If you are in Phils, the "bread winner" in a family can deduct for himself and for dependants. If I remember correct its 50 000 pesos for yourself and 25 000 per dependant up to max (4 I believe) per year.


----------



## Robert4400 (Jul 15, 2021)

Ok,
I did not give enough information. I'm an American who is married to a Filipina and I retired here in the Philippines. I also went through City hall and had her child's name changed to my last name. How do I claim them on my Federal Tax in the USA every year without her or him going there?


----------



## Lunkan (Aug 28, 2020)

Robert4400 said:


> Ok,
> I did not give enough information. I'm an American who is married to a Filipina and I retired here in the Philippines. I also went through City hall and had her child's name changed to my last name. How do I claim them on my Federal Tax in the USA every year without her or him going there?


 I have no idea about US tax laws.
What I wrote earlier. you can use IF you earn anything IN PHILIPINES = NOT retirement pay from abroad.


----------



## Tukaram (Dec 18, 2014)

Robert4400 said:


> Ok,
> I did not give enough information. I'm an American who is married to a Filipina and I retired here in the Philippines. I also went through City hall and had her child's name changed to my last name. How do I claim them on my Federal Tax in the USA every year without her or him going there?

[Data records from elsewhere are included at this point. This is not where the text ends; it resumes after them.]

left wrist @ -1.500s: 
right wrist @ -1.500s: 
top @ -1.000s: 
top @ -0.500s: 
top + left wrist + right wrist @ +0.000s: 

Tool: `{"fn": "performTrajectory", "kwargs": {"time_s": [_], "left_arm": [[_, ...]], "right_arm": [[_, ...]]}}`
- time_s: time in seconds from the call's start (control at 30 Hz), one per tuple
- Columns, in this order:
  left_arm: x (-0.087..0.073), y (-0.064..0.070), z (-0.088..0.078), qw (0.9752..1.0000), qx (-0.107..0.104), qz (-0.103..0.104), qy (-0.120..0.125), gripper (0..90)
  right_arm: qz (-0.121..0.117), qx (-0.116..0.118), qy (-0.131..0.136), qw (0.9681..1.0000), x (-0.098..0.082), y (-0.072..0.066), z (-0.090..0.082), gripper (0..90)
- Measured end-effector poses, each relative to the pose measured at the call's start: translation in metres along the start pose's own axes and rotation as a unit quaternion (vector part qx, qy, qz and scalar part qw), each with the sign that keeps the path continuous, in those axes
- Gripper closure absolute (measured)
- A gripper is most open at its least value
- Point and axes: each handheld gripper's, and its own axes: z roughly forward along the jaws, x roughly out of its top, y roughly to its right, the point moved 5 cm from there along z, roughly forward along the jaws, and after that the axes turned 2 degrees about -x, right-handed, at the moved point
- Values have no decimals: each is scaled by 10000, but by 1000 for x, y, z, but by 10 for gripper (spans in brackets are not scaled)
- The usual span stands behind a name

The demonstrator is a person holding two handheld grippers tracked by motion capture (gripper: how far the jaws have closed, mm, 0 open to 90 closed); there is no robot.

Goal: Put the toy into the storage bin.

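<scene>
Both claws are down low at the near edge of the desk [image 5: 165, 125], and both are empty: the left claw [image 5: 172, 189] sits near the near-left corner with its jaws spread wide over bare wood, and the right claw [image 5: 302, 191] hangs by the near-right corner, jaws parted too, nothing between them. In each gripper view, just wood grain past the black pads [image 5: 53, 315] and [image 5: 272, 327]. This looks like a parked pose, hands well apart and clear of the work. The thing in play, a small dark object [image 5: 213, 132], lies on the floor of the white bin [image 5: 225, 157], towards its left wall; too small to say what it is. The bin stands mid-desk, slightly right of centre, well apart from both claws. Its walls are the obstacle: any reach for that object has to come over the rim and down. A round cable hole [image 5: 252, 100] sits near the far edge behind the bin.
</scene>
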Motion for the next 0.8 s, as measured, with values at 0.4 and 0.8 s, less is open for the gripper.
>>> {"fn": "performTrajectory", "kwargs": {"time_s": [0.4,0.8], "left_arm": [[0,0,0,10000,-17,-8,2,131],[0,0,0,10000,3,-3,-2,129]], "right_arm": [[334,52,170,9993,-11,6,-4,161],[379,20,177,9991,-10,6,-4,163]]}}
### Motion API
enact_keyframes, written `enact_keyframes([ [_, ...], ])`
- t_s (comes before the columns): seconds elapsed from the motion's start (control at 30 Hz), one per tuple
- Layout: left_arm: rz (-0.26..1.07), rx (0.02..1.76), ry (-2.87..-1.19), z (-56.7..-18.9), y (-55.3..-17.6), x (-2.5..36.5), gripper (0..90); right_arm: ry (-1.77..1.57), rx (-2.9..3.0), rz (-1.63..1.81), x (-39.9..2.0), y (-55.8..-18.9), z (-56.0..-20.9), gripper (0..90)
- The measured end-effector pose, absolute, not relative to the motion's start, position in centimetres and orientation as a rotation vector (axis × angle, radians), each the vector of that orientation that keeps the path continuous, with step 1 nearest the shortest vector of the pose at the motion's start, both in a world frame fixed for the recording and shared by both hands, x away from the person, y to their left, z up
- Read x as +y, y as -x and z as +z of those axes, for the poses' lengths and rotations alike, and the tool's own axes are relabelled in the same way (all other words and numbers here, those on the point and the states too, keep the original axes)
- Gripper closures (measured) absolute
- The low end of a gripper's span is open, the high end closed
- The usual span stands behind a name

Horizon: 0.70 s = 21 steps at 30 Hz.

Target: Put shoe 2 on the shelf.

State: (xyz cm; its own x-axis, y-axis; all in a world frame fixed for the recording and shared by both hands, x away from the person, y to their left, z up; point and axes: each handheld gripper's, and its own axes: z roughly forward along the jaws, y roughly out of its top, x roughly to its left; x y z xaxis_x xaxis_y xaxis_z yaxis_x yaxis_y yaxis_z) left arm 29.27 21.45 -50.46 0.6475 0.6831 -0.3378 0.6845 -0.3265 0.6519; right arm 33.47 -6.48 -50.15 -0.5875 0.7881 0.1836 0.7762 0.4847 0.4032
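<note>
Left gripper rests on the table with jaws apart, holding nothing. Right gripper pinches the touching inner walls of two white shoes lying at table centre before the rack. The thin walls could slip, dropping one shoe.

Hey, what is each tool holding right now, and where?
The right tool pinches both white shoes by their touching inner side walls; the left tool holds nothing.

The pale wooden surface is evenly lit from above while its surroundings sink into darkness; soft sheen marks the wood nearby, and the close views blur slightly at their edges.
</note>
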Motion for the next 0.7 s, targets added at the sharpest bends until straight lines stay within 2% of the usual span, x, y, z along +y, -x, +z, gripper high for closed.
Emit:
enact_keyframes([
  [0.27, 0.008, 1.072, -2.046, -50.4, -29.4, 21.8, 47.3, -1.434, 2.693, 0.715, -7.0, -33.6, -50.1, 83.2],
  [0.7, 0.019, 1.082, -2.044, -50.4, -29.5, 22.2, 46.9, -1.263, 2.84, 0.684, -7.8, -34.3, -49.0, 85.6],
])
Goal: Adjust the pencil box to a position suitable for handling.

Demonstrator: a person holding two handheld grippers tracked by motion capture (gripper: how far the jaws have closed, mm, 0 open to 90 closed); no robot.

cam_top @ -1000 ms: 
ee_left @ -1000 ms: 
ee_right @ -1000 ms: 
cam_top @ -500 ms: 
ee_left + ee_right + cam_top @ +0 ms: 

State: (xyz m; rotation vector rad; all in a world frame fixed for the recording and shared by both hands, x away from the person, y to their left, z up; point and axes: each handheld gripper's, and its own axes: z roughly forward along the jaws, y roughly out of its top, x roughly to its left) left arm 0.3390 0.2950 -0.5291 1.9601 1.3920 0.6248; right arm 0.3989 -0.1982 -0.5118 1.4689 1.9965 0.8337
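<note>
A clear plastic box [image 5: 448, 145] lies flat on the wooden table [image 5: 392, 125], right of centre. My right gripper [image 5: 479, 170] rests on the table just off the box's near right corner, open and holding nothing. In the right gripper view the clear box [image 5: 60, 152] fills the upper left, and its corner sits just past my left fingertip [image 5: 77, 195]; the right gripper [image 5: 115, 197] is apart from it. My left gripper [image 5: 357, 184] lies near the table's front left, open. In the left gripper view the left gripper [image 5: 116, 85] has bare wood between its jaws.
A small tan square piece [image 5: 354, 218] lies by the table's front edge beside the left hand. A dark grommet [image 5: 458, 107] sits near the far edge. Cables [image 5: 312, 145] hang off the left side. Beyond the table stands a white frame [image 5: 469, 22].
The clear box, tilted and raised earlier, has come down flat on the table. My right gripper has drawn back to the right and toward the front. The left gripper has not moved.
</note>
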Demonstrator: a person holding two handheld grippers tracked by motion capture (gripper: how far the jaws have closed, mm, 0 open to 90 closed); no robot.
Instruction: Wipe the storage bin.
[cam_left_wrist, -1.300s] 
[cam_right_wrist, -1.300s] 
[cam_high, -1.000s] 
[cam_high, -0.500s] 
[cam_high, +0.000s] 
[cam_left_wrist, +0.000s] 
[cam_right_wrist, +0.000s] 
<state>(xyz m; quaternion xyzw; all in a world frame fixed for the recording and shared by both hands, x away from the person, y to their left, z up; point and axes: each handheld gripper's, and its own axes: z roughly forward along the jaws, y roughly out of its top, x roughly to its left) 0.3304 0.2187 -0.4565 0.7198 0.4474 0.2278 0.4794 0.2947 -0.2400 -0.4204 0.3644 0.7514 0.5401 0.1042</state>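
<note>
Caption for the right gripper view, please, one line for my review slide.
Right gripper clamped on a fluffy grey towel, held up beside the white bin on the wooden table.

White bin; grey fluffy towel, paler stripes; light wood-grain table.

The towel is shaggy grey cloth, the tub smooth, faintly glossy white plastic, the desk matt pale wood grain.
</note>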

If they have never been to the US I would assume they have no social security number. You would have to get them at least a tax ID number (TIN). I had to get my wife a TIN to list her as a beneficiary of my retirement. I am unsure about claiming them as dependents on taxes... I am American but have not had to file in years.


----------



## bidrod (Mar 31, 2015)

I posted above the info to apply for an ITIN to include them in filing a tax return. I have filed joointly with my wife since the 2014 yax year.

Chuck


----------



## M.C.A. (Feb 24, 2013)

Robert4400 said:


> I'm married to a Filipina, and gave her son my last name. Any way of claiming them on my Taxs?


Welcome to the forum Robert. Bring all your documents to the nearest I think Social Security Office so you can get a TIN or what ever is required for you to file your taxes.


----------



## bidrod (Mar 31, 2015)

M.C.A. said:


> Welcome to the forum Robert. Bring all your documents to the nearest I think Social Security Office so you can get a TIN or what ever is required for you to file your taxes.


 You can not get a ITIN at a Social Security Office.

Chuck


----------



## DonAndAbby (Jan 7, 2013)

Robert4400 said:


> Ok,
> I did not give enough information. I'm an American who is married to a Filipina and I retired here in the Philippines. I also went through City hall and had her child's name changed to my last name. How do I claim them on my Federal Tax in the USA every year without her or him going there?


For your wife, you don't claim her as a dependent, you will file your return as "married filing jointly", which will save you a lot. She will need to get an ITIN and the process is described in the link Bidrod provided. It can be done by mail or by visiting an authorized IRS agent. There is only one in the Philippines, in Angeles City. You do it when you file your taxes, so most likely you will do it when you file your 2021 taxes,

Her child can't help you on your taxes unless you legally adopt the child. The name change means nothing unless there is a legal adoption.


----------